→ **YOUR TASK**:
Give back exactly the lines of the material below that start at the line containing "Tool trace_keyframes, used" and end at the line containing "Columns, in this", and no others.

→ **RECORDS PROVIDED**:
((

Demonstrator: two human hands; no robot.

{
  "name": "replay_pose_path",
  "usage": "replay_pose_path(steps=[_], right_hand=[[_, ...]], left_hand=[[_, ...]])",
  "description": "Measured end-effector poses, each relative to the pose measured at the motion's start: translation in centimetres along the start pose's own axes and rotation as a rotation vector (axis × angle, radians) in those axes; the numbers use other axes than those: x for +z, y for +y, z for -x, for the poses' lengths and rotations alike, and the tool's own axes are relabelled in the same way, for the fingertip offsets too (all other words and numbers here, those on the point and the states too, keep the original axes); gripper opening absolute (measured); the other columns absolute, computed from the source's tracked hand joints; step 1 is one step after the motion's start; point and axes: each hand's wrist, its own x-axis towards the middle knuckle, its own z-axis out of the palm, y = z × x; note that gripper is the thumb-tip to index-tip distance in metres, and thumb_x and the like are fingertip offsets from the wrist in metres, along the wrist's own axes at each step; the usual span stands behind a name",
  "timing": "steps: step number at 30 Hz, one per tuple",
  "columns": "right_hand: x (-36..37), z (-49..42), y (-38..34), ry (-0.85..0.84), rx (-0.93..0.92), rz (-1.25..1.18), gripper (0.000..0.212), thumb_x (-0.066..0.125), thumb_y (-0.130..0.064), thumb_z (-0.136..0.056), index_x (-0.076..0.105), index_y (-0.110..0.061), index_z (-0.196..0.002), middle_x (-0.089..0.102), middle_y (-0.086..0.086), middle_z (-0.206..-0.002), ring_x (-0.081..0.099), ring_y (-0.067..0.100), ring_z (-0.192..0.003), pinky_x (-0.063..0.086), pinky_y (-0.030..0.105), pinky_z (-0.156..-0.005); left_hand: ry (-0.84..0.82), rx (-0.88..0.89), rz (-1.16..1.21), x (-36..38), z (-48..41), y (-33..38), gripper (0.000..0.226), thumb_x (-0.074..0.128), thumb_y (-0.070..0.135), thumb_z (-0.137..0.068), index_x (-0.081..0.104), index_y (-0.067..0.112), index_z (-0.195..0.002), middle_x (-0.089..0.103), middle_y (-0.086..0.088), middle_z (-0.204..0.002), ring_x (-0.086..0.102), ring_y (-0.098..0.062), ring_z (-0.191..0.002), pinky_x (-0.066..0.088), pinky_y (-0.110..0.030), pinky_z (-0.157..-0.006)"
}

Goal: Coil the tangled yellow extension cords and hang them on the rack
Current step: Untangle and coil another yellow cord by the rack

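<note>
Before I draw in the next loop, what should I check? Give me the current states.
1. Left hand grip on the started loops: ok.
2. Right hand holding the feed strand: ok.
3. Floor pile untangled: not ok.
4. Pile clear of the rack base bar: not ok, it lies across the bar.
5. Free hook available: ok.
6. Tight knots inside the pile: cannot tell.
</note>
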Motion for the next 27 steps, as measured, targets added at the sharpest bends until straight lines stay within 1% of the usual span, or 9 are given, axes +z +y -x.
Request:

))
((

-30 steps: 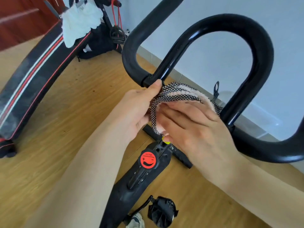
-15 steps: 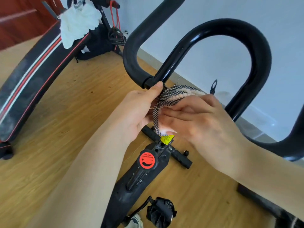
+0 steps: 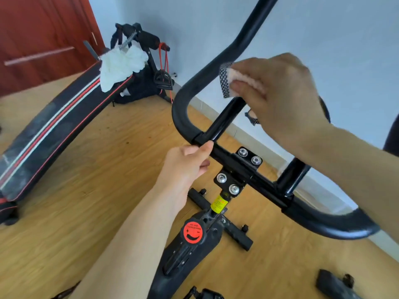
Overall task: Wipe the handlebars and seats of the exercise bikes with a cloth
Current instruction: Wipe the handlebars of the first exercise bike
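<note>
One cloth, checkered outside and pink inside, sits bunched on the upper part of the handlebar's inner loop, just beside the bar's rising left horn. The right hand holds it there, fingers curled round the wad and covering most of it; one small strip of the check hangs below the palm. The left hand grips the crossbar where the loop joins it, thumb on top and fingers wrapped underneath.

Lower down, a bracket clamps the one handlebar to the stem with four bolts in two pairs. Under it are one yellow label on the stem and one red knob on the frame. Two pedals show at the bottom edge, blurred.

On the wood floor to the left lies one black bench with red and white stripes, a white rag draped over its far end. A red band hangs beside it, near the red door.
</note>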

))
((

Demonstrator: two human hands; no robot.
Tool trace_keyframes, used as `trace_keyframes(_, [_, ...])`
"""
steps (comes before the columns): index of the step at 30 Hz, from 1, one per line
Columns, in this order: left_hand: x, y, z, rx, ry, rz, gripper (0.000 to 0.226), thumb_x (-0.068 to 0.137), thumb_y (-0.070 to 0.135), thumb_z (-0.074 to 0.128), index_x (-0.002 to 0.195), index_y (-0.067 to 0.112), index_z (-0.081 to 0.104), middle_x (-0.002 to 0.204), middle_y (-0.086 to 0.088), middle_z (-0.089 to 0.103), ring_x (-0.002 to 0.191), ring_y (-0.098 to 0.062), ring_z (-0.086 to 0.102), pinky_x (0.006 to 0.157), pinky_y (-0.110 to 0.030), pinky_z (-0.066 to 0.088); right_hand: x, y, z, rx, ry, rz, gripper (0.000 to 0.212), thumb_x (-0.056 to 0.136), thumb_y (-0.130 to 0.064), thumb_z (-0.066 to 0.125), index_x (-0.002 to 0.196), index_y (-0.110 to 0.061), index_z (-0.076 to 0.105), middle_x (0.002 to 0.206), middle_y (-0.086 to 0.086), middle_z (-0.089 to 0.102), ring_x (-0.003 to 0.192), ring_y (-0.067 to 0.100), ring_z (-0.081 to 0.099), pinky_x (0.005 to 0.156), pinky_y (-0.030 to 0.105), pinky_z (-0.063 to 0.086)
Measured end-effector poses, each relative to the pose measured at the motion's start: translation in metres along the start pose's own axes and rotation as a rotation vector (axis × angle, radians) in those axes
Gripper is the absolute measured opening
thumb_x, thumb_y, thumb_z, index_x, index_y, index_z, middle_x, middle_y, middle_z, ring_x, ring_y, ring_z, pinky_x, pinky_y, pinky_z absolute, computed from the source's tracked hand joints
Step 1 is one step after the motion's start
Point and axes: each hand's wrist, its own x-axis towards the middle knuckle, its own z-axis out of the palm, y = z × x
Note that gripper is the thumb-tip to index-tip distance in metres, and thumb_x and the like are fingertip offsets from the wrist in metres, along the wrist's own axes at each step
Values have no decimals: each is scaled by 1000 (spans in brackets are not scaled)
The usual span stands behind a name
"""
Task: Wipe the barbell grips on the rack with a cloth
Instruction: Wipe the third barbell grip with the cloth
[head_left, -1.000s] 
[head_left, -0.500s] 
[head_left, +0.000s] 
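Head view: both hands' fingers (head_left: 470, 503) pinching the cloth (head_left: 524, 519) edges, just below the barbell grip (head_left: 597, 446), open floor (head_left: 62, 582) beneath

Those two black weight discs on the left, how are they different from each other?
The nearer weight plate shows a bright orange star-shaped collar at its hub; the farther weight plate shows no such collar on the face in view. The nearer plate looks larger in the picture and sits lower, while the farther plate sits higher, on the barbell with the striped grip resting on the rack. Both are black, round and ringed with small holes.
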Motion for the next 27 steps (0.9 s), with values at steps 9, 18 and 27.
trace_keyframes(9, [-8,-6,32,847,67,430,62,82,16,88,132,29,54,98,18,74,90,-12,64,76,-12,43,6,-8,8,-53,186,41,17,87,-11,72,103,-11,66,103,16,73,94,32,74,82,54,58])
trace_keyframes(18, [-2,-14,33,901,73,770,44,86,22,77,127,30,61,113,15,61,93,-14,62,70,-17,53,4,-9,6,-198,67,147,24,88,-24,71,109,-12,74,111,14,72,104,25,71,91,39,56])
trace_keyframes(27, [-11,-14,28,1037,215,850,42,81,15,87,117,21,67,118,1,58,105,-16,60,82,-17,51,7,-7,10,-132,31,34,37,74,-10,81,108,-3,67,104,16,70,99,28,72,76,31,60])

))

→ **EXERCISE SOLUTION**:
Tool trace_keyframes, used as `trace_keyframes(_, [_, ...])`
"""
steps (comes before the columns): index of the step at 30 Hz, from 1, one per line
Columns, in this order: left_hand: x, y, z, rx, ry, rz, gripper (0.000 to 0.226), thumb_x (-0.068 to 0.137), thumb_y (-0.070 to 0.135), thumb_z (-0.074 to 0.128), index_x (-0.002 to 0.195), index_y (-0.067 to 0.112), index_z (-0.081 to 0.104), middle_x (-0.002 to 0.204), middle_y (-0.086 to 0.088), middle_z (-0.089 to 0.103), ring_x (-0.002 to 0.191), ring_y (-0.098 to 0.062), ring_z (-0.086 to 0.102), pinky_x (0.006 to 0.157), pinky_y (-0.110 to 0.030), pinky_z (-0.066 to 0.088); right_hand: x, y, z, rx, ry, rz, gripper (0.000 to 0.212), thumb_x (-0.056 to 0.136), thumb_y (-0.130 to 0.064), thumb_z (-0.066 to 0.125), index_x (-0.002 to 0.196), index_y (-0.110 to 0.061), index_z (-0.076 to 0.105), middle_x (0.002 to 0.206), middle_y (-0.086 to 0.086), middle_z (-0.089 to 0.102), ring_x (-0.003 to 0.192), ring_y (-0.067 to 0.100), ring_z (-0.081 to 0.099), pinky_x (0.005 to 0.156), pinky_y (-0.030 to 0.105), pinky_z (-0.063 to 0.086)

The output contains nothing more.